These schools might not be accredited. Their teachers might not be certified. They might close soon. They are certainly not the large, established, elite private schools of the American imagination.

While lower-income families are struggling to access or even learn about ways to use vouchers, wealthier parents enjoy a smoother path.

Affluent parents in the Phoenix area whose kids were already attending private school, for example, told ProPublica that they are now being sent webinars and other emailed advice — from the private school administrators to whom they are already paying tuition — on how to apply for vouchers to subsidize that tuition.

Erin Rotheram-Fuller, a mom in South Scottsdale who is sending her daughter to a private school using the ESA program, is also an Arizona State University associate professor of education. She said that the program has largely worked for her family, in part because she lives in an upper-middle-class area and there are quality schools serving her daughter’s needs that are relatively nearby. Moreover, she has been able to rely on word of mouth and help from her social circle, asking other ESA parents for advice about navigating logistical issues, like which documents to submit during the application process.

“As a parent, I’m grateful for it,” Rotheram-Fuller said of the program. “But there are several layers of barriers.”

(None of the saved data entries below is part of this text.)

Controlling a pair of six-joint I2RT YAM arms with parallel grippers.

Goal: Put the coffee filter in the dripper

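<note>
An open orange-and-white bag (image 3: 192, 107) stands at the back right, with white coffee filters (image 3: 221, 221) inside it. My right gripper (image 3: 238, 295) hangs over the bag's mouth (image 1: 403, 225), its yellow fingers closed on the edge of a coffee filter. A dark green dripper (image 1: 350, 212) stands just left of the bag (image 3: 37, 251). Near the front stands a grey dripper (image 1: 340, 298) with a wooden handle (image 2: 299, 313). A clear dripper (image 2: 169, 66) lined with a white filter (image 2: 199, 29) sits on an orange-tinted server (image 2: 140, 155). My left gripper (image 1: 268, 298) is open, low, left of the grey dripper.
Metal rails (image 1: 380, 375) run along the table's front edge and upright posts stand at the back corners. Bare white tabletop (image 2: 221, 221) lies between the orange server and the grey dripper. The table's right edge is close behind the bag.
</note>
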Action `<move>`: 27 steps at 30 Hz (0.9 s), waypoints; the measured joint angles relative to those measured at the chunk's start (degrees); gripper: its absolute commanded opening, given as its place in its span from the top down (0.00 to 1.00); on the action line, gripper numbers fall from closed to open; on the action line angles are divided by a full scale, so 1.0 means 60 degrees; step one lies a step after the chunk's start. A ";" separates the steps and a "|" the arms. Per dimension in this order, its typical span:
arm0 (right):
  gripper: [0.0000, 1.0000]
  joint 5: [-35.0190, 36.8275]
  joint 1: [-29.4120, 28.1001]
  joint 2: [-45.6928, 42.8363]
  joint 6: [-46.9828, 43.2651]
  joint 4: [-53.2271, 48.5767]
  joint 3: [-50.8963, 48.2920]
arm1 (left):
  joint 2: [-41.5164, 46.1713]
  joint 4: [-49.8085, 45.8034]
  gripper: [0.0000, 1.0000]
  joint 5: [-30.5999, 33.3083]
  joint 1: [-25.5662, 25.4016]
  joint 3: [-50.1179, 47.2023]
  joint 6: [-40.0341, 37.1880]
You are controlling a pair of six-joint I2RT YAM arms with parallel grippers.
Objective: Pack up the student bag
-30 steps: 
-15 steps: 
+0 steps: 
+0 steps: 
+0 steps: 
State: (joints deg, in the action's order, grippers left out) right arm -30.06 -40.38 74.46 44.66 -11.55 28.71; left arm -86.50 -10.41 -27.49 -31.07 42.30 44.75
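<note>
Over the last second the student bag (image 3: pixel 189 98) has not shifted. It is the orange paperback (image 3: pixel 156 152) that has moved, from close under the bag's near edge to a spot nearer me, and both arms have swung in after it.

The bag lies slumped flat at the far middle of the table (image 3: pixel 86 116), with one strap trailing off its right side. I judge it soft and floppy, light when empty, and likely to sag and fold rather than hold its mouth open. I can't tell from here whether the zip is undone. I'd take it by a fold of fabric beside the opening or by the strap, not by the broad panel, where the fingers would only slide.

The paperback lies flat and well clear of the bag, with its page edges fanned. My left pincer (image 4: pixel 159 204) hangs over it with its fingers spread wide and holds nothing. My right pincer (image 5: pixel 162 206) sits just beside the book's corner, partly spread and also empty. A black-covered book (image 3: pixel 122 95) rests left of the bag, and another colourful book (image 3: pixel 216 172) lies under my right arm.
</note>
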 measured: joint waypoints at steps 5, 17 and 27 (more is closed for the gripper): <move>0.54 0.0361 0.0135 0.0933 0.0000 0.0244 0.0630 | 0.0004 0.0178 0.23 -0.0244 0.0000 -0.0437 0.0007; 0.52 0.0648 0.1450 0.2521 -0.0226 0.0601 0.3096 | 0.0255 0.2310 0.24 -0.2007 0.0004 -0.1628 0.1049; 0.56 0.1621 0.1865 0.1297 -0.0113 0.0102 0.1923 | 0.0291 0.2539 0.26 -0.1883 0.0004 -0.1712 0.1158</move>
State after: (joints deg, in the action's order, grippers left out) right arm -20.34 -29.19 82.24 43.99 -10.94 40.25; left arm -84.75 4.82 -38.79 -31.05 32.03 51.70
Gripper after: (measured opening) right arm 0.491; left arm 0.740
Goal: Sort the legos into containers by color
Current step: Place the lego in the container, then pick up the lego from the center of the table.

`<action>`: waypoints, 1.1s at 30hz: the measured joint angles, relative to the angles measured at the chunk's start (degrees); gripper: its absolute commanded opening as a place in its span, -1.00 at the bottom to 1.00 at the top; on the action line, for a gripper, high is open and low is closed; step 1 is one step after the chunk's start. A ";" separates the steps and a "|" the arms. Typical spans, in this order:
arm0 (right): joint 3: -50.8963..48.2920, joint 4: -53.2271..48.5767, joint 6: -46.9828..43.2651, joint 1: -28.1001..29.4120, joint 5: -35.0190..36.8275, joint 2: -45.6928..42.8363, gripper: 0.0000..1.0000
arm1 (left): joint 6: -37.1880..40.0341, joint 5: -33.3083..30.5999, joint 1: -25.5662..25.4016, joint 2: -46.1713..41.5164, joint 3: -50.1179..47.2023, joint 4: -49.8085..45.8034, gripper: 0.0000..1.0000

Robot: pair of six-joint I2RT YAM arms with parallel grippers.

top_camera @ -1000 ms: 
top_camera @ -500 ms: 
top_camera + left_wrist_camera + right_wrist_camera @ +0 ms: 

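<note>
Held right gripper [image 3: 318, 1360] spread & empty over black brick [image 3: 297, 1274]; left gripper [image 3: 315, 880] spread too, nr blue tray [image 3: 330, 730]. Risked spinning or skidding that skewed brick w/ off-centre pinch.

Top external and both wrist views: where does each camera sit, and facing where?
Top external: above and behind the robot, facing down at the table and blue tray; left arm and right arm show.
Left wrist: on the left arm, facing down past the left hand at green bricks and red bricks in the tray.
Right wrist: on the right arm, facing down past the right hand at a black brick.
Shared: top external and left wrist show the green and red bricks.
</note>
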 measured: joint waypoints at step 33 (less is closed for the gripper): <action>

“Parents near us can make so many more choices than other families who really need it,” she said.

The moms in South Phoenix agree.

Zavala said that another reason that she didn’t ultimately submit those forms to send her daughters to private school using vouchers was that what she could provide materially was less than what she predicted the other kids at the private school would have. She worried that her little girls, if not equipped with the latest cellphone, laptop and other indicators of wealth, would feel left out or be bullied.

Velasquez, meanwhile, wondered if she would be received in the same way at a private school as she is as a public school parent leader.

“Yes, there might be a nicer playground and basketball court, but would I be able to advocate for them?” she asked, referring to her children.

Dani Portillo, superintendent of the Roosevelt School District in South Phoenix, which these three mothers all send their children to, told ProPublica that ultimately “parents will speak by choosing our schools.” She said, “The idea that if they don’t go to a private school, they’re not giving their child the best — no, that’s false.”

These parents made a clear school choice of their own, Nuñez, Zavala and Velasquez said: to say no to vouchers.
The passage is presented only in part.